Jubilant Foodworks Ltd. (JUBI) delivered another strong quarter on top line/bottom line with 46%/60% growth YoY respectively to Rs2.8 bn/Rs309 mn (adjusting for expenditure on Dunkin' business) – marginally below estimates of Rs2.9 bn/Rs323 mn. Gross margin was in line at 74.6%, up 10bps/flat YoY/QoQ, while EBITDA margin at 18.6% (IDBIe 18.9%), was lower led by higher than expected rentals.

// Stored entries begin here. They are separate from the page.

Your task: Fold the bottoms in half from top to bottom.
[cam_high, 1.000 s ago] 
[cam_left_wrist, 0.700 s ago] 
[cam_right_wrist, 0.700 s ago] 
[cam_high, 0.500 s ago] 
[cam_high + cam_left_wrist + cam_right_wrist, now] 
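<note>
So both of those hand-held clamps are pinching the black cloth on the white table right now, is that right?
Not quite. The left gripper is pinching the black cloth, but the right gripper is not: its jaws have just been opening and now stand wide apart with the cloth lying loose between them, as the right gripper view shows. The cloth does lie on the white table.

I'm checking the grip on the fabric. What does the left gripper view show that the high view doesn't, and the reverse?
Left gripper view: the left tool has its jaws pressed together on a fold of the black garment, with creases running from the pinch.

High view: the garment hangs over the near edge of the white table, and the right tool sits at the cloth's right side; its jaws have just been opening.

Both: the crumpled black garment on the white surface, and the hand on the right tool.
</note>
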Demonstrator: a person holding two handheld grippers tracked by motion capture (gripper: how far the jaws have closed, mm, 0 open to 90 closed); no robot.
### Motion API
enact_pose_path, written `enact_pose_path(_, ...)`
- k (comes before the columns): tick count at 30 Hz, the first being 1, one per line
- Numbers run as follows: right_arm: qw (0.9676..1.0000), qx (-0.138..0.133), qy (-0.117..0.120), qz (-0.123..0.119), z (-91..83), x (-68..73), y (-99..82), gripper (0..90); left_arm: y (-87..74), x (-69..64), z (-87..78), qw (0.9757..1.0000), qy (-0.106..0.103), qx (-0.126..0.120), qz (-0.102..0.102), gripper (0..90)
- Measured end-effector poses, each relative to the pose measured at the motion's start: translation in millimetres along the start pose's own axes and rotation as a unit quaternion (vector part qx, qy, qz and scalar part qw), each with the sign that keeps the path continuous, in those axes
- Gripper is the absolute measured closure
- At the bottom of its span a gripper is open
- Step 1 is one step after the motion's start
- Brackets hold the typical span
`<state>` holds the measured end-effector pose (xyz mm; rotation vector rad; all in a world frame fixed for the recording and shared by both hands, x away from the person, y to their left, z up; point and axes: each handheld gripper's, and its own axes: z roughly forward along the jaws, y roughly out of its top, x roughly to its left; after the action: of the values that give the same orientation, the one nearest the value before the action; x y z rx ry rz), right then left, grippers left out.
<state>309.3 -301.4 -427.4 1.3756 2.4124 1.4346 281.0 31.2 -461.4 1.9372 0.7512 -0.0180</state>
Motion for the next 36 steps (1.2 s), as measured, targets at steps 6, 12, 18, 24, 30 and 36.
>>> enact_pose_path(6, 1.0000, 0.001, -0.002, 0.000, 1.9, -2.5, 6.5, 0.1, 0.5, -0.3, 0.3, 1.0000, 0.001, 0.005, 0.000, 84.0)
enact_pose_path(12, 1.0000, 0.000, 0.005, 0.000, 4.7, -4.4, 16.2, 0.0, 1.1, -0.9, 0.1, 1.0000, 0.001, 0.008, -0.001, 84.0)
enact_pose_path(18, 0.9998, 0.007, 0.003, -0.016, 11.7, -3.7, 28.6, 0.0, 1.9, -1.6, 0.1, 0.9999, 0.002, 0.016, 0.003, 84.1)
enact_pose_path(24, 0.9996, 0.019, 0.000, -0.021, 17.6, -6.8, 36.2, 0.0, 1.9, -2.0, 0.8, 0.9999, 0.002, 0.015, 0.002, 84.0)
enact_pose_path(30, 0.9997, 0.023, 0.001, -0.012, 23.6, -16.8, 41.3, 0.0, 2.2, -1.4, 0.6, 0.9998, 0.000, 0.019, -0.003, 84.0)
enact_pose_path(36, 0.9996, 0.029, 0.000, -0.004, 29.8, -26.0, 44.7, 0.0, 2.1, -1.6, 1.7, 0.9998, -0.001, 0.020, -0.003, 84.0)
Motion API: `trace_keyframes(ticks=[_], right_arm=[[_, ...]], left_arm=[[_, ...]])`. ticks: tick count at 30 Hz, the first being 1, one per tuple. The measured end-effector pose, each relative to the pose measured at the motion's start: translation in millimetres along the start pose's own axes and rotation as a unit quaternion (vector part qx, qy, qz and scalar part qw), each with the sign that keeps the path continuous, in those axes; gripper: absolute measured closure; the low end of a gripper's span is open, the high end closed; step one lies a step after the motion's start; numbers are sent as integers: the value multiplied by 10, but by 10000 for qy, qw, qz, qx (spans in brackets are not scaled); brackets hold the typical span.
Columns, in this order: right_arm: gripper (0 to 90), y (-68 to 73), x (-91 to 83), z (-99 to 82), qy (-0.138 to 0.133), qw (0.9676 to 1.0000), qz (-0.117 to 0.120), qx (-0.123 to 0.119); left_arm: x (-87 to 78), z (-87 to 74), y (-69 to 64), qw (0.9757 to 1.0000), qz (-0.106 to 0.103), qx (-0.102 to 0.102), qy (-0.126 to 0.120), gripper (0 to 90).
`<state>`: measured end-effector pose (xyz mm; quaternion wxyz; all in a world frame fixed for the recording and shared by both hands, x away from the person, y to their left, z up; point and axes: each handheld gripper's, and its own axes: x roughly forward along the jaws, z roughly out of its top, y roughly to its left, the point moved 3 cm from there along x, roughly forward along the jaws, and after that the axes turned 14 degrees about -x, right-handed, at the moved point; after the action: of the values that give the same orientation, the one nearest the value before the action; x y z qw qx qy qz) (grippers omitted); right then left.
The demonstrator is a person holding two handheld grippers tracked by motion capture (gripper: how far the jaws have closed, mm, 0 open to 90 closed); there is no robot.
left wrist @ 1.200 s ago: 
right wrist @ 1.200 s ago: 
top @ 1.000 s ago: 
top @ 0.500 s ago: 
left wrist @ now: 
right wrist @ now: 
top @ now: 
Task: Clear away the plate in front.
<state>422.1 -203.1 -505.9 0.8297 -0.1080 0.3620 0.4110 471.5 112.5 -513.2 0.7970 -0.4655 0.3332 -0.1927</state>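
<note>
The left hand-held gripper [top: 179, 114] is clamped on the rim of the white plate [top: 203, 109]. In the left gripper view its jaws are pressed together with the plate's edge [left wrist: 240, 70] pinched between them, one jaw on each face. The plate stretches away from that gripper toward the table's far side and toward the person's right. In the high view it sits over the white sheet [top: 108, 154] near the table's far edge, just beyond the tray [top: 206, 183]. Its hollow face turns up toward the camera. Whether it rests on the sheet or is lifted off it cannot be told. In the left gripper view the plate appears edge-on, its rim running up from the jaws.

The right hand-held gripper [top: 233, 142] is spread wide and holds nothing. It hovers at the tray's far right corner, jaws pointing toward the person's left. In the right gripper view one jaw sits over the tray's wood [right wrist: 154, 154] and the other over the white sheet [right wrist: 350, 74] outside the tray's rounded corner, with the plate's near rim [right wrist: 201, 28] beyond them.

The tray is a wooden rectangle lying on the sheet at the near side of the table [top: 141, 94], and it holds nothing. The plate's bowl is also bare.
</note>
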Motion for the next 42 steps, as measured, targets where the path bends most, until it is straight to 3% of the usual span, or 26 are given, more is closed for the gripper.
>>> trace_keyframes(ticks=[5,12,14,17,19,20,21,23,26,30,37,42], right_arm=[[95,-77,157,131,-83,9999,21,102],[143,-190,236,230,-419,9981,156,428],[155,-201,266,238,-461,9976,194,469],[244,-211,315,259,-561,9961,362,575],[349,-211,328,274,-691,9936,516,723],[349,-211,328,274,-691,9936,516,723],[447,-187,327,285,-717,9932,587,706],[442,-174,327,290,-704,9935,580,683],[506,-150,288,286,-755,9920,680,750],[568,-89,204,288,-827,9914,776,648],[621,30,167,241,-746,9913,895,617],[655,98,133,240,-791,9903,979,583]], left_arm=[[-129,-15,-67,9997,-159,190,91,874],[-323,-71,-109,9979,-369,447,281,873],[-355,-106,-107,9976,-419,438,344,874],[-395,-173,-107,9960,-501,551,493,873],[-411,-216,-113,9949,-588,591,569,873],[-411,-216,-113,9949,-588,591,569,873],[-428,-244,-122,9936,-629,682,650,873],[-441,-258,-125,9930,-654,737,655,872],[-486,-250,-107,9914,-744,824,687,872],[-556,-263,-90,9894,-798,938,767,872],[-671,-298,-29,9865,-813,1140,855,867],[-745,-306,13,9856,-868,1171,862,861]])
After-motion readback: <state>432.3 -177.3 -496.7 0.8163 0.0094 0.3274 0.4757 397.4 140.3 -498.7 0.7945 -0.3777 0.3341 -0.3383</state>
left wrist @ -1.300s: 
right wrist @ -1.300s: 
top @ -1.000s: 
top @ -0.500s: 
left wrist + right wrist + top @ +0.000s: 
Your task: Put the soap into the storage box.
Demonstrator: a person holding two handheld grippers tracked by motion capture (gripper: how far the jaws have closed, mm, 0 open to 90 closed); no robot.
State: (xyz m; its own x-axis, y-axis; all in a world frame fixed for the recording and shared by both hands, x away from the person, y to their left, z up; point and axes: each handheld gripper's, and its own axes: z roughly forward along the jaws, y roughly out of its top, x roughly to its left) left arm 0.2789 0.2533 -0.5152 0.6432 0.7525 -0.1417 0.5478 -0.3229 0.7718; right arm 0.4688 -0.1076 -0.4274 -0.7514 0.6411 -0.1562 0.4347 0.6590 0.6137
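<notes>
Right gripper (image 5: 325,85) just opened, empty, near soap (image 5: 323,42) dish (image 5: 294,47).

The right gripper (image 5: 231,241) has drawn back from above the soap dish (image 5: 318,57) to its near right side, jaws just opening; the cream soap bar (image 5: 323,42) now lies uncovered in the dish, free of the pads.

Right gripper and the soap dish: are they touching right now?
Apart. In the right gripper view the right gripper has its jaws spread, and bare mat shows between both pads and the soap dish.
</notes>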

We cut our FY13 EPS estimate by ~4% to Rs25 as we cut our EBITDA margin estimate by 10bps to 18.8% to factor in slight margin miss in Q4. We introduce FY14 estimates with revenue/EBITDA/PAT at Rs19.5 bn/Rs3.7 bn/Rs2.3 bn and EBITDA margin at 18.8%. We factor in SSG of 20%/18% for FY13/14 with store addition of 90/85. We remain impressed by management's positive tone on healthy SSG trend (it has guided for 18-20% SSG in FY13) and its ability to maintain profitability despite rising competition (led by pricing power and operating leverage – mgt has guided to at least match FY12 EBITDA margin of 18.7%). We are yet to factor in earnings from DD stores (due to lack of clarity on financials), which in our view, could provide further trigger (however, the incremental trigger would be low in the overall scheme of things) with metrics similar to Dominos stores in terms of payback and returns (per management). Upgrade to ACCUMULATE from HOLD post ~12% correction in the stock price in the past one week. Our DCF based price target is Rs1,134 (13.1% WACC; 5% terminal growth).
Key highlights
* Sales growth robust on strong SSG, new store addition
Revenue during Q4FY12 was marginally below estimates, up 46%/2% YoY/QoQ to Rs2.8 bn (IDBIe Rs2.9 bn), led by (i) 26.2% same store sales growth (SSG); 29.6% SSG in FY12 on top of 37.2% SSG achieved in FY11, (ii) addition of 26 stores (87 stores in FY12) to 465 stores as on Mar'12 and (iii) launch of 3 new exotic pizzas - 5 Peppers Veg, Zesty Chicken and Chicken Fiesta; new varieties/toppings in Pizza Mania - Golden corn, chunky chicken, zesty chicken sausage, in addition of 3 Cheese Pizza and Nutty Choco Lava Cake launched recently. The company entered 5 new cities during Q4FY12 (15 cities in FY12) to reach 105 cities as on Mar'12. The company targets to add 90 stores every year for next few years (vs. 87 opened in FY12), which should continue to boost its revenue traction.
- EBITDA margin expand 150bps YoY on price hike, operating leverage
EBITDA grew 59%/flat to Rs525 mn, led by price hikes of ~5% taken in Nov'11 and strong operating leverage, despite continued food inflation. Consequently, EBITDA margin expanded 150bps/flat YoY/fell 30bps QoQ to 18.6%. Gross margin was in line with expectation at 74.6%, up 10bps/flat YoY/QoQ, while EBITDA margin dip QoQ was led by higher than expected rentals and employee costs. We continue to believe in JUBI's ability to manage its costs efficiently, despite high food price and wage inflation, led by pricing power (it has taken price hike of 12% in FY12) and better bargaining power with vendors on the back of robust volumes, in addition to strong operating leverage. It has guided for at least 18.7% EBITDA margin in FY13.
Adjusted PAT (adjusted for Rs16 mn of expenditure pertaining to Dunkin' Donuts) grew 60%/2% to Rs309 mn (IDBIe Rs323 mn, on account of marginally lower than estimated revenue and EBITDA margin), led by strong operating performance. Reported PAT stood at Rs293 mn.
- Upgrade to ACCUMULATE on positive outlook, ~12% price correction recently
We cut our FY13 EPS estimate by ~4% to Rs25 as we cut our EBITDA margin estimate by 10bps to 18.8% to factor in slight margin miss in Q4. We introduce FY14 estimates with revenue/EBITDA/PAT at Rs19.5 bn/Rs3.7 bn/Rs2.3 bn and EBITDA margin at 18.8%. We factor in SSG of 20%/18% for FY13/14 with store addition of 90/85. We remain impressed by management's positive tone on healthy SSG trend (it has guided for 18-20% SSG in FY13) and its ability to maintain profitability despite rising competition (led by pricing power and operating leverage – mgt has guided to at least match FY12 EBITDA margin of 18.7%). Upgrade to ACCUMULATE from HOLD post ~12% correction in the stock price in the past one week. Our DCF based price target is Rs1,134 (13.1% WACC; 5% terminal growth).